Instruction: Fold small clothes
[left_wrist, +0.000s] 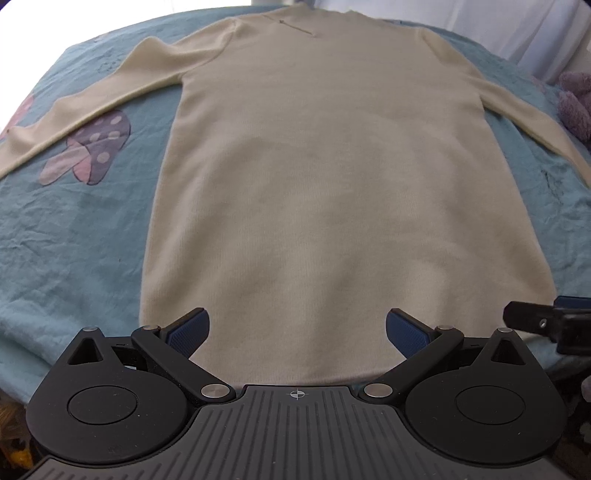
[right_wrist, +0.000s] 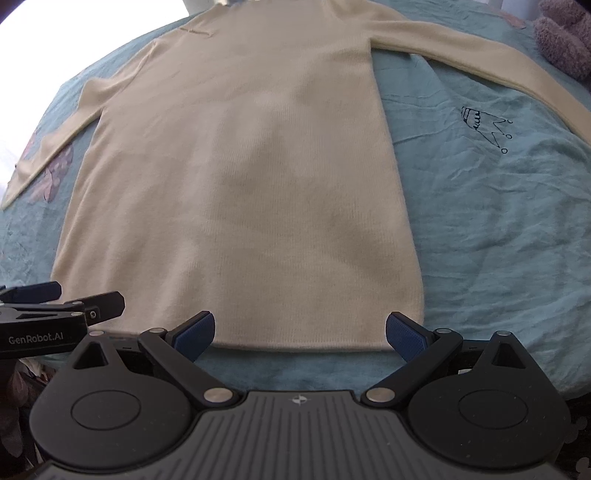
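Note:
A cream long-sleeved knit sweater (left_wrist: 303, 177) lies flat on the bed with both sleeves spread out, hem towards me; it also shows in the right wrist view (right_wrist: 240, 177). My left gripper (left_wrist: 297, 332) is open and empty, just above the hem near its left part. My right gripper (right_wrist: 300, 334) is open and empty at the hem's right part. Each gripper shows in the other's view, the right one (left_wrist: 550, 325) at the far right, the left one (right_wrist: 59, 306) at the far left.
A light blue bedsheet (left_wrist: 74, 229) with a mushroom print (left_wrist: 92, 147) and a crown drawing (right_wrist: 485, 127) covers the bed. A purple plush item (right_wrist: 565, 37) lies at the far right by the right sleeve.

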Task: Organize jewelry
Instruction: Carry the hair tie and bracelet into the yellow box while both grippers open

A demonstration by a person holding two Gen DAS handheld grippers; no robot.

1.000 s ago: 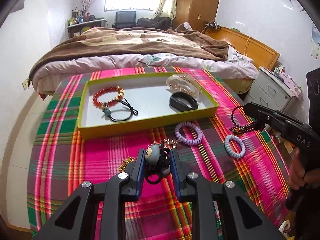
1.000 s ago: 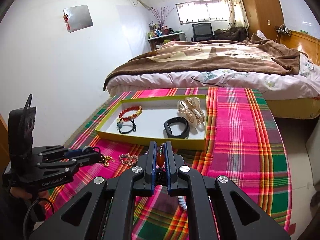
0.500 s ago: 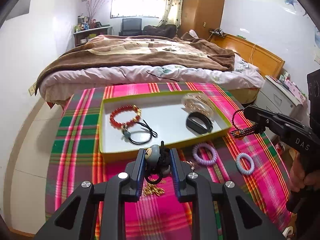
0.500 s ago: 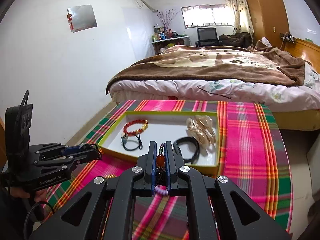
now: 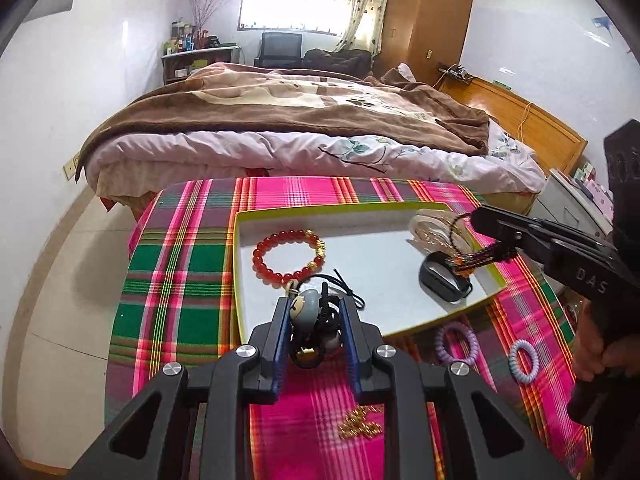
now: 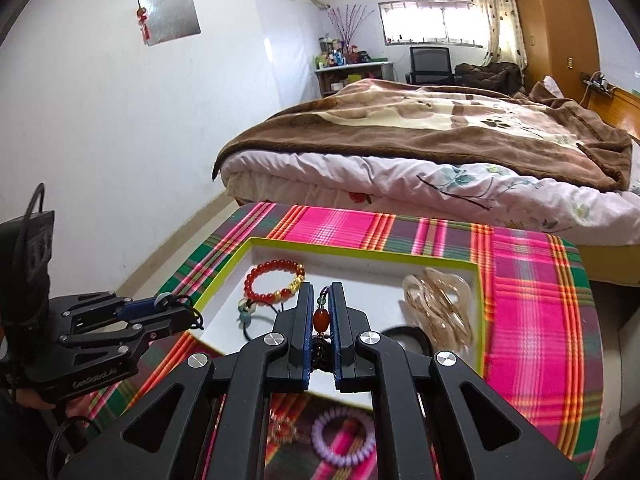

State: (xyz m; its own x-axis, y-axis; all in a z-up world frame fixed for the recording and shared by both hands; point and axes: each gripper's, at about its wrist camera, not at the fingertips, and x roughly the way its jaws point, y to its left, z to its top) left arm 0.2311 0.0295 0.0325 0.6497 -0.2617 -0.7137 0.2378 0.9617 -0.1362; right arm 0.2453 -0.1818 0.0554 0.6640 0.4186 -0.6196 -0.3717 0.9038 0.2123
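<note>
Within a second I had carried both pieces from over the table to above the tray point(image 5: 404, 330) at frame centre, left jaws clamped on the bell-charm cord point(image 5: 310, 314), right jaws pinching the dark beaded bracelet point(image 6: 321, 320), ready to drop.

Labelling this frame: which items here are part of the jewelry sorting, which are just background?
Job: tray, red bead bracelet, left gripper with bell charm, right gripper with beaded strand, purple coil tie.
Background: bed, wardrobe, chair.
</note>
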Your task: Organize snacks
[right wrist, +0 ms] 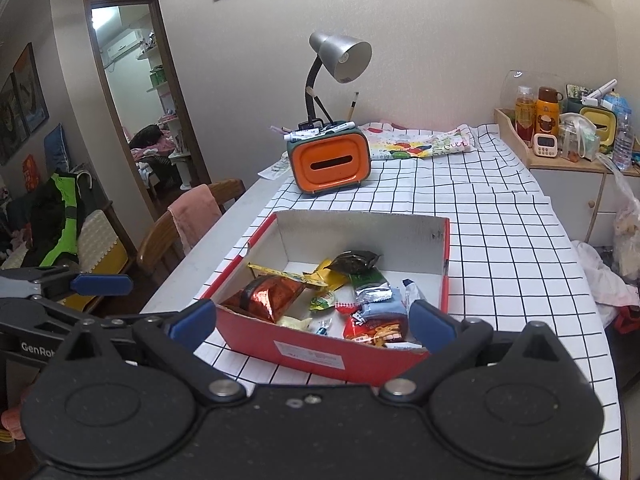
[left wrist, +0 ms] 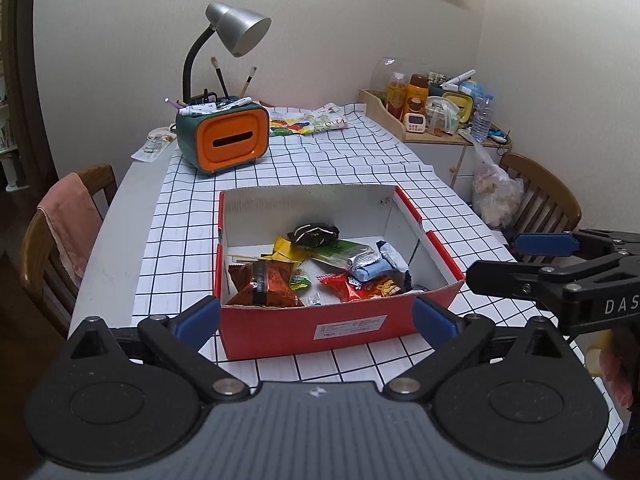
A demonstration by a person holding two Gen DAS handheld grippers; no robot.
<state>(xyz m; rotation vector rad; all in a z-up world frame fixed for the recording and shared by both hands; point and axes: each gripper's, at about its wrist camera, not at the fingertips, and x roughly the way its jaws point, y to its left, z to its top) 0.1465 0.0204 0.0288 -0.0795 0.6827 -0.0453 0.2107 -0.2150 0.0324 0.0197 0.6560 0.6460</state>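
Note:
A red cardboard box [left wrist: 340, 330] with a white inside sits on the checked tablecloth; it also shows in the right wrist view [right wrist: 320, 360]. Several wrapped snacks lie in it: a shiny red-brown pack [left wrist: 266, 284] [right wrist: 268, 294], a black pack [left wrist: 316, 234] [right wrist: 356, 261], a green pack [left wrist: 340, 252], a blue one [left wrist: 372, 270]. My left gripper [left wrist: 316, 320] is open and empty, just before the box's near wall. My right gripper [right wrist: 312, 326] is open and empty, over the box's near wall. The right gripper also shows at the right of the left wrist view [left wrist: 560, 260].
An orange and green tissue box [left wrist: 224, 136] with pens and a silver desk lamp [left wrist: 236, 32] stand behind the box. A folded colourful cloth [left wrist: 308, 120] lies at the back. Wooden chairs stand left [left wrist: 52, 232] and right [left wrist: 540, 196]. A cluttered side cabinet [left wrist: 440, 108] is far right.

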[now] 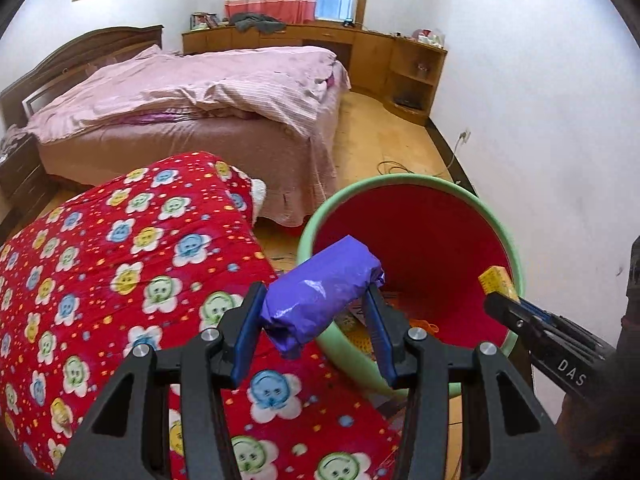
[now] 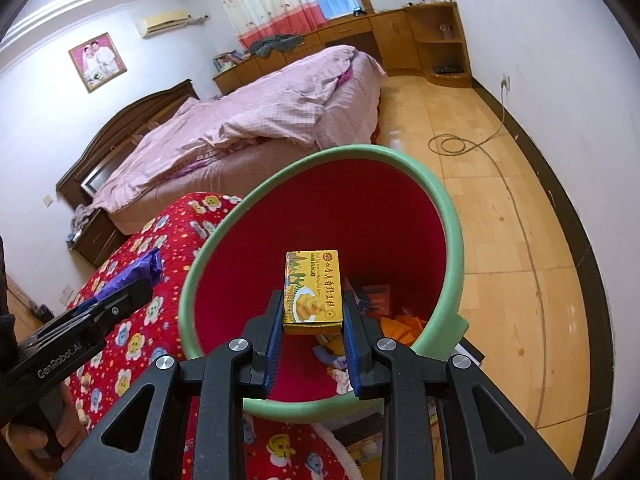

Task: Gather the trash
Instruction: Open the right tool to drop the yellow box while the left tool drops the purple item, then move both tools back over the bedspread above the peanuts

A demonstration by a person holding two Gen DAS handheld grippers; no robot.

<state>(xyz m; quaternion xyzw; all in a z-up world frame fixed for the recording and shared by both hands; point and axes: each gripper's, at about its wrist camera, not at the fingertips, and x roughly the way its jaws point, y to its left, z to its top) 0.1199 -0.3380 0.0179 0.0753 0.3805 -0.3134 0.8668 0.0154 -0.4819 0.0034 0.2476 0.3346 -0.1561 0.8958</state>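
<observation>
- Purple wrapper (image 1: 320, 292) is sitting crosswise between my left gripper's (image 1: 314, 312) blue pads (image 1: 247, 328), and they are clamping on it, holding it just at the near rim of the bin (image 1: 472, 196), over the red patterned quilt (image 1: 120, 248).
- Yellow cake box (image 2: 312, 292) is being squeezed between the pads of my right gripper (image 2: 312, 304); I'm holding it over the bin's red inside.
- I'm seeing the bin, green-rimmed, standing just beside the quilt, with scraps of orange and printed trash (image 2: 400, 326) lying at its bottom.
- I'm also catching each gripper in the other's view: the right one is poking in with the box at the bin's far rim, the left one hanging over the quilt.
- Pink-covered bed (image 1: 192, 96) is lying beyond.
</observation>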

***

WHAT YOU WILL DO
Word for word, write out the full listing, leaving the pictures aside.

OUTPUT BELOW
Instruction: Fold small clothes
[left_wrist, +0.000s] 
[right_wrist, +0.000s] 
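Note:
A cream long-sleeved knit sweater (left_wrist: 303, 177) lies flat on the bed with both sleeves spread out, hem towards me; it also shows in the right wrist view (right_wrist: 240, 177). My left gripper (left_wrist: 297, 332) is open and empty, just above the hem near its left part. My right gripper (right_wrist: 300, 334) is open and empty at the hem's right part. Each gripper shows in the other's view, the right one (left_wrist: 550, 325) at the far right, the left one (right_wrist: 59, 306) at the far left.
A light blue bedsheet (left_wrist: 74, 229) with a mushroom print (left_wrist: 92, 147) and a crown drawing (right_wrist: 485, 127) covers the bed. A purple plush item (right_wrist: 565, 37) lies at the far right by the right sleeve.
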
Task: Organize jewelry
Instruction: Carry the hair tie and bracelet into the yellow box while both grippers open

A demonstration by a person holding two Gen DAS handheld grippers; no robot.

1.000 s ago: 
1.000 s ago: 
0.500 s ago: 
0.500 s ago: 
now: 
now: 

State: (xyz m; its own x-axis, y-axis; all in a z-up world frame fixed for the recording and shared by both hands; point and axes: each gripper's, at about its wrist camera, not at the fingertips, and x roughly the way its jaws point, y to its left, z to its top) left arm 0.2311 0.0295 0.0325 0.6497 -0.2617 -0.7137 0.2378 0.9617 -0.1362; right arm 0.2453 -0.1818 0.0554 0.6640 0.4186 -0.6196 -0.3717 0.9038 0.2123
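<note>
Within a second I had carried both pieces from over the table to above the tray point(image 5: 404, 330) at frame centre, left jaws clamped on the bell-charm cord point(image 5: 310, 314), right jaws pinching the dark beaded bracelet point(image 6: 321, 320), ready to drop.

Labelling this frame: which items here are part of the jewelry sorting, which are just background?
Job: tray, red bead bracelet, left gripper with bell charm, right gripper with beaded strand, purple coil tie.
Background: bed, wardrobe, chair.
</note>
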Your task: Organize snacks
[right wrist, +0 ms] 
[left wrist, +0 ms] 
A demonstration by a person holding two Gen DAS handheld grippers; no robot.
<state>(xyz m; rotation vector rad; all in a z-up world frame fixed for the recording and shared by both hands; point and axes: each gripper's, at about its wrist camera, not at the fingertips, and x roughly the way its jaws point, y to its left, z to its top) 0.1465 0.0204 0.0288 -0.0795 0.6827 -0.0453 0.2107 -0.2150 0.0324 0.0197 0.6560 0.6460</state>
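Note:
A red cardboard box [left wrist: 340, 330] with a white inside sits on the checked tablecloth; it also shows in the right wrist view [right wrist: 320, 360]. Several wrapped snacks lie in it: a shiny red-brown pack [left wrist: 266, 284] [right wrist: 268, 294], a black pack [left wrist: 316, 234] [right wrist: 356, 261], a green pack [left wrist: 340, 252], a blue one [left wrist: 372, 270]. My left gripper [left wrist: 316, 320] is open and empty, just before the box's near wall. My right gripper [right wrist: 312, 326] is open and empty, over the box's near wall. The right gripper also shows at the right of the left wrist view [left wrist: 560, 260].
An orange and green tissue box [left wrist: 224, 136] with pens and a silver desk lamp [left wrist: 236, 32] stand behind the box. A folded colourful cloth [left wrist: 308, 120] lies at the back. Wooden chairs stand left [left wrist: 52, 232] and right [left wrist: 540, 196]. A cluttered side cabinet [left wrist: 440, 108] is far right.
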
[now] 
[now] 

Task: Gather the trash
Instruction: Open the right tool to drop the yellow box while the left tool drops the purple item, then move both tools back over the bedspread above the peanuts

A demonstration by a person holding two Gen DAS handheld grippers; no robot.

<state>(xyz m; quaternion xyzw; all in a z-up world frame fixed for the recording and shared by both hands; point and axes: each gripper's, at about its wrist camera, not at the fingertips, and x roughly the way its jaws point, y to its left, z to its top) 0.1199 -0.3380 0.0179 0.0753 0.3805 -0.3134 0.8668 0.0154 -0.4819 0.0034 0.2476 0.3346 -0.1561 0.8958</state>
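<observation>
- Purple wrapper (image 1: 320, 292) is sitting crosswise between my left gripper's (image 1: 314, 312) blue pads (image 1: 247, 328), and they are clamping on it, holding it just at the near rim of the bin (image 1: 472, 196), over the red patterned quilt (image 1: 120, 248).
- Yellow cake box (image 2: 312, 292) is being squeezed between the pads of my right gripper (image 2: 312, 304); I'm holding it over the bin's red inside.
- I'm seeing the bin, green-rimmed, standing just beside the quilt, with scraps of orange and printed trash (image 2: 400, 326) lying at its bottom.
- I'm also catching each gripper in the other's view: the right one is poking in with the box at the bin's far rim, the left one hanging over the quilt.
- Pink-covered bed (image 1: 192, 96) is lying beyond.
</observation>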

This completes the output for the exercise.